Data and six questions

This week, I asked you to create a Streamlit app based on the public data released from the FEC via its "bulk data download page":

https://www.fec.gov/data/browse-data/?tab=bulk-data

On that page, scroll down to "PAC summary," and click on the + sign to its right. That'll open up a number of links, each for a different two-year election season. Click on the link for 2023-2024, or use this link:

https://www.fec.gov/files/bulk-downloads/2024/webk24.zip

That should download a zipfile for PAC data. When it is unzipped, it'll contain a single text file, webk24.txt, with the PAC data.

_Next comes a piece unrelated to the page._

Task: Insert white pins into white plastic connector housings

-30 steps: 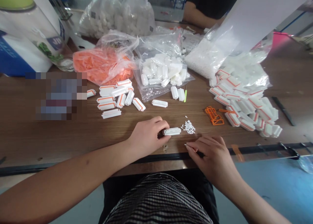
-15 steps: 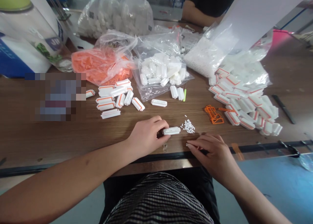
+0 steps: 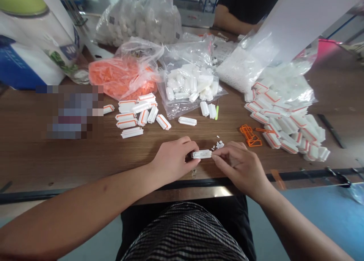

A data dictionary, and a list of the column names and descriptions, is at

https://www.fec.gov/campaign-finance-data/pac-and-party-summary-file-description/

Here are my six tasks and questions. I normally provide you with the Jupyter notebook that I used to solve problems; this week, I'll provide you with a zipfile containing not only my notebook, but also the Streamlit apps that I created to solve problems 2-5:

From the data in webk24.txt, as well as the data dictionary for this data, create a data frame. The index should be the committee ID (CMTE_ID), and the column names should be taken from the data dictionary.

For starters, I loaded up Pandas:

import pandas as pd

Then I wanted to load up the zipfile that I had downloaded, webk24.zip. I could have used unzip to open the file, and then work with the compressed file inside of it, webk24.txt. But if you had read_csv a file with a .zip extension, Pandas is smart enough to unzip it and then read it into a data frame. That's what I thus decided to do:

df = pd.read_csv(filename)

However, this didn't work: I got a ParserError exception, telling me that the parser expected to have 2 fields, but saw 3. At first glance, this might indicate that the file is damaged in some way. But upon opening (yes, unzipping) it and looking at the file, I saw that it was a CSV file in the sense of "character separated values," but definitely not the default of "comma separated values." The separator character here was the vertical bar (|), which we can indicate to read_csv by passing the sep keyword argument:

df = pd.read_csv(filename,
                 sep='|'
                )

The good news? This works, giving us a data frame. However, the file lacks a header line, which means that the first set row of data is being treated as the header names. We'll fix this by adding two keyword arguments: First, we'll say that there are no header names (by specifying header=None). Second, we'll pass a list of strings to the names keyword argument, giving the columns names.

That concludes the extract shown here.